Leaping from Song to Dance

Dylan Morikawa, Contributing Writer

Dylan Morikawa (12) (Na Hoku Staff)

When I was a young boy, my father took me into the city to see the Marching Band. Both [of] my parents were part of the marching band at their own schools and were excited to expose me to my future band, the Moanalua Marching Band. Something about the fluidity of the guard, the way the instruments all worked together spoke to me, and from then on, I was dead set on getting a place down on that field.

Fast forward to 7 years later, and I’m sitting in a crowded room alongside 50+ percussionists. I remember the clamminess of my palms as we got our audition music and the feeling of my stomach twisting in knots at the idea of meeting some many new people. 

After completely flubbing my audition for the tenor drum, I was placed into the front ensemble. At first, I was very disappointed, but I quickly warmed up to my new section quickly. My section leaders were very kind, as were all of the other freshmen who joined alongside me. Key instruments actually turned out to be really fun to play, and smashing the gong was exhilarating. 

For two years I steadily increased my musical repertoire. I learned how to properly pull the sound out of a triangle so that it would sound warm or cold. I learned how to play the cymbals so that their resounding crash was as loud as it was pure. I learned how to aim my mallets and prep my hands so that I could hit each key, no matter how thin. By the end of my second year, I was selected as a soloist for our Fourth Movement and had been promoted to section leader. 

Dylan Morikawa (12) performing with rifles in the Sound of Music show. (Photo courtesy Moanalua Color Guard Tech Staff)

It was here that I fell in love with performance. The rush of adrenaline from the sound of the crowd’s cheering and the blinding lights of the football stadium was like no other. It was one of the things that made all the sweat and tears, the body aches, and the sleepless nights worth it. The support from the crowd, and our family, pushed us to greatness. The pride that fills your body when you know you put your all into something and it became something truly great we pursued every year.

By junior year, band became an easy routine. Every day we would meet 10 minutes before practice and gather for announcements.
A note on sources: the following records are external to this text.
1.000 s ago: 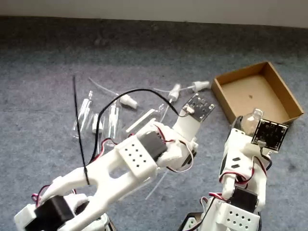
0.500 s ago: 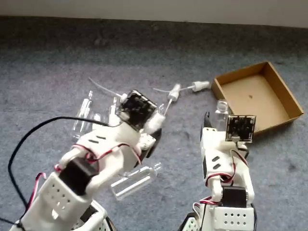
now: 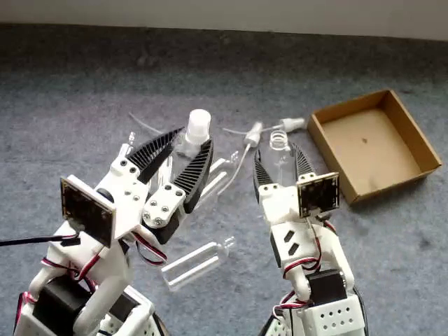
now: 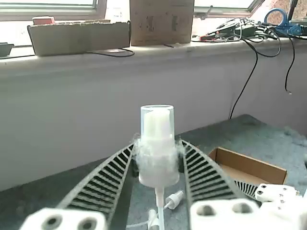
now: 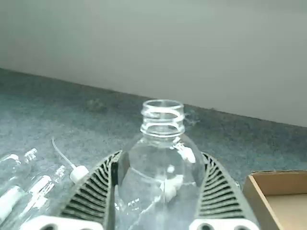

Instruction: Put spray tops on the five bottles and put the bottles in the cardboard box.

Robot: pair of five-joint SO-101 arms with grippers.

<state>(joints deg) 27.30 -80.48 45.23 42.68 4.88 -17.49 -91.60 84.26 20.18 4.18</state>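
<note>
The left gripper (image 3: pixel 194 141) is closed narrowly on a white spray top (image 3: pixel 199 120), held upright. The left wrist view shows its clear cap and a thin dip tube (image 4: pixel 158 208) hanging below. To its right, the right gripper (image 3: pixel 276 157) clamps a clear bottle (image 3: pixel 278 143) upright; the right wrist view shows its threaded neck open. Another bottle (image 3: pixel 199 260) lies on the carpet (image 3: pixel 84 91) near the arms. What seem to be loose spray tops (image 3: pixel 253 133) lie left of the cardboard box (image 3: pixel 348 105), far right.
</note>
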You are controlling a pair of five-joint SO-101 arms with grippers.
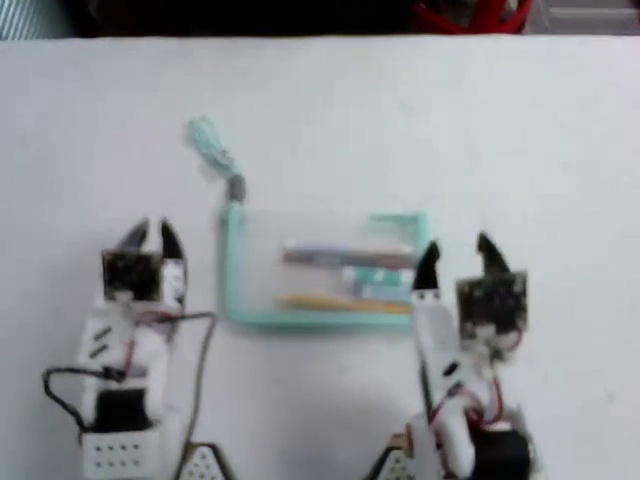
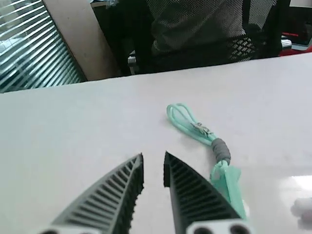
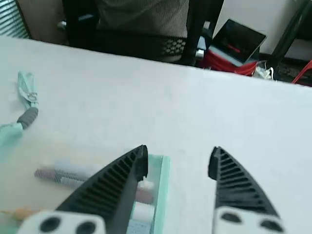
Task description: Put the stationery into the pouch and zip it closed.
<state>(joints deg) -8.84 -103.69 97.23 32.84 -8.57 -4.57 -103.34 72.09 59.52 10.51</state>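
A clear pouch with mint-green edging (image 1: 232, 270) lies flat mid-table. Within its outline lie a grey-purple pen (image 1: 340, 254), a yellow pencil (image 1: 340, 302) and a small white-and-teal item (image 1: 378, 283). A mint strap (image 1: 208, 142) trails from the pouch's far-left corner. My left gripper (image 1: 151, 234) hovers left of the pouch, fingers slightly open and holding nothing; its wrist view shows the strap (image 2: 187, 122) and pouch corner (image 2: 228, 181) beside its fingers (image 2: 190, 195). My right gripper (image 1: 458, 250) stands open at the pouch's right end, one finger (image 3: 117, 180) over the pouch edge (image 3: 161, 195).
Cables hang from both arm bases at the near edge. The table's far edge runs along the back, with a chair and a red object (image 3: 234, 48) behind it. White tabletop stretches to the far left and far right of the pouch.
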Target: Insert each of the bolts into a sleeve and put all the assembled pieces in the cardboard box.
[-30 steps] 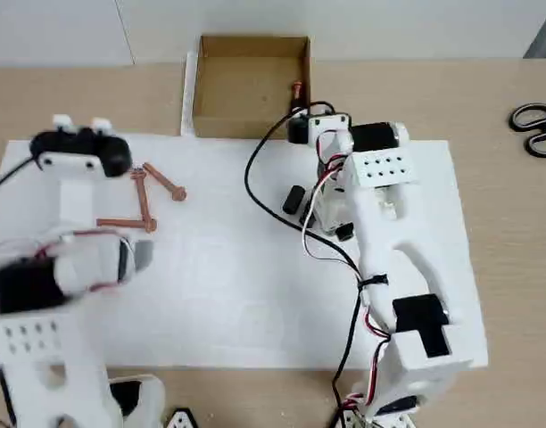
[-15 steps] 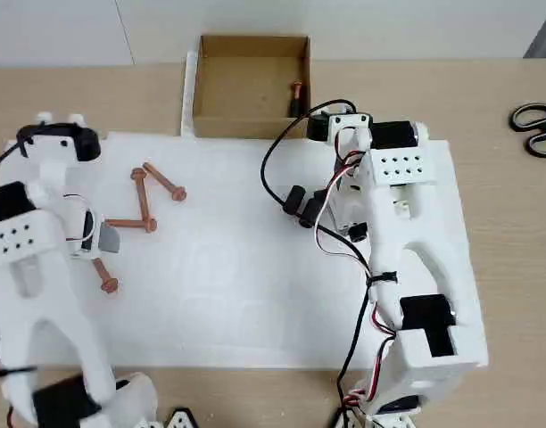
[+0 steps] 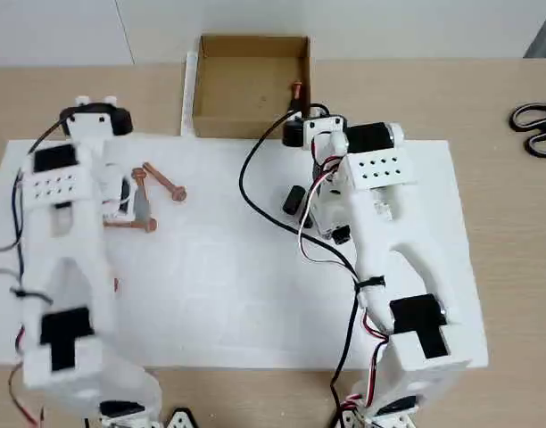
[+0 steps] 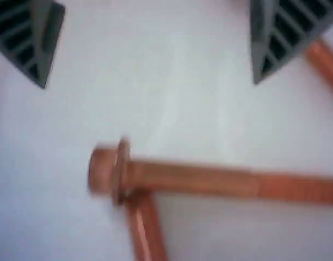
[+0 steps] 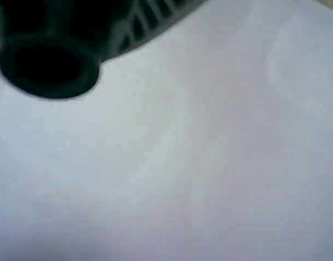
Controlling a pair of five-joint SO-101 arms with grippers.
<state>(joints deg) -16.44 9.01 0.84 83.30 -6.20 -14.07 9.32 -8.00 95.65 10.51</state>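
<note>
Three copper bolts lie on the white foam sheet [image 3: 219, 294]: one bolt [image 3: 164, 181] slanted, a second [image 3: 139, 185] upright beside it, a third [image 3: 126, 223] crosswise. My left gripper [image 3: 135, 203] hangs open just over them. In the left wrist view its dark fingertips [image 4: 30, 38] stand wide apart above the crosswise bolt [image 4: 210, 182], not touching it. My right gripper [image 3: 301, 205] sits mid-sheet, shut on a black sleeve [image 3: 293, 198]; the right wrist view has that sleeve [image 5: 47, 68] against a ribbed finger [image 5: 150, 19]. The cardboard box [image 3: 194, 89] holds one bolt [image 3: 296, 89].
Another copper bolt end [image 3: 115, 285] peeks out beside the left arm. A small black piece [image 3: 343, 234] lies under the right arm. Scissors [image 3: 536, 125] rest on the wooden table at the far right. Black cables [image 3: 255, 192] loop from the right arm across the sheet.
The left arm swung from the sheet's front-left up and over the bolts. The right arm shifted slightly right, then back left, carrying the black sleeve.
</note>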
At 3:00, we would move to a stretching block for 15 minutes and after we were nice and limber, we separate for sectionals, where we would cycle through the basics; playing on tempo, building basic patterns into more complex techniques, getting our bodies used to the specific movements. After warm-ups we transitioned into our show work, zeroing in on one or two sections to perfect by the end of the day. It was comfortable.

Then 2022 came. To ensure the band had enough new leadership, we decided to hand off the position of section leader to an extremely promising rookie. At first, I felt upset about losing my position; it felt like everything I had been working towards had been for nothing. My sister finally came to me one day and proposed I hop sections and audition for color guard. I had always admired our color guard, and the way their movements and dancing molded the story of the music. Three of my best friends had joined my freshman year, and they urged me to join them. 

I felt conflicted. Do I stay behind and sacrifice this potential path, or do I leave behind the comfort of what I know and reach for new horizons? I was passionate about both, but I finally settled on the latter and attended a demo for riflery. After a month of learning the basics, we were given our audition routine and a date for our audition. The clamminess of my palms and the stomach-knotting were still there, but something felt right about spinning with a rifle instead of holding a mallet, dancing instead of marching, about expressing yourself instead of expressing an idea. After what felt like months (it was 2 days), we got the acceptance email and we were ecstatic. We set ourselves on perfecting our new skills.

Weapons are so different from any instrument. You funnel the music into the equipment and through your body and conform to the sound of the music. You let your body tell the story of the music instead of creating the music yourself. You plie and soute and jazz walk instead of straight leg marching. You move your bodies to call attention to the individual quirks of each member while the movement of the marching band is dead set on conformity and the creation of dazzling shapes. Everything was different.

And yet, everything is the same. Sure the surface-level instrument and role may be different, but nothing changed. We still met before practice for announcements and we still had a stretching block 15 minutes in (though guard was much more focused on flexibility). We still separated for sectionals and had larger ensemble practices where we all performed together. We still practiced the basics, built patterns into complex techniques, and warmed up our bodies. We still perfected our show work for hours upon hours. But above all else, the people were the same.

Photo courtesy Moanalua Color Guard Tech Staff

Just like in the front ensemble, we became a family in the rifle line. After spending 10+ hours a week with people, you tend to get to know the good, bad, and ugly about them. We laughed together, cried together, and fainted together; we became a unit. I valued and loved the people I worked with and knew that I could count on them no matter what. It takes unwavering trust in someone to stand within a yard’s distance of someone tossing a rifle 3 stories into the sky, just as it takes a tremendous amount of trust to be able to rely on your peers to play perfectly together.

Photo courtesy Moanalua Color Guard Tech Staff

I never expected to make this change (and at times have regretted it), and yet the lessons I have learned from the experience have made my seizing of the opportunity more worthwhile. The path to true fulfillment, I found, is never possible without a little risk.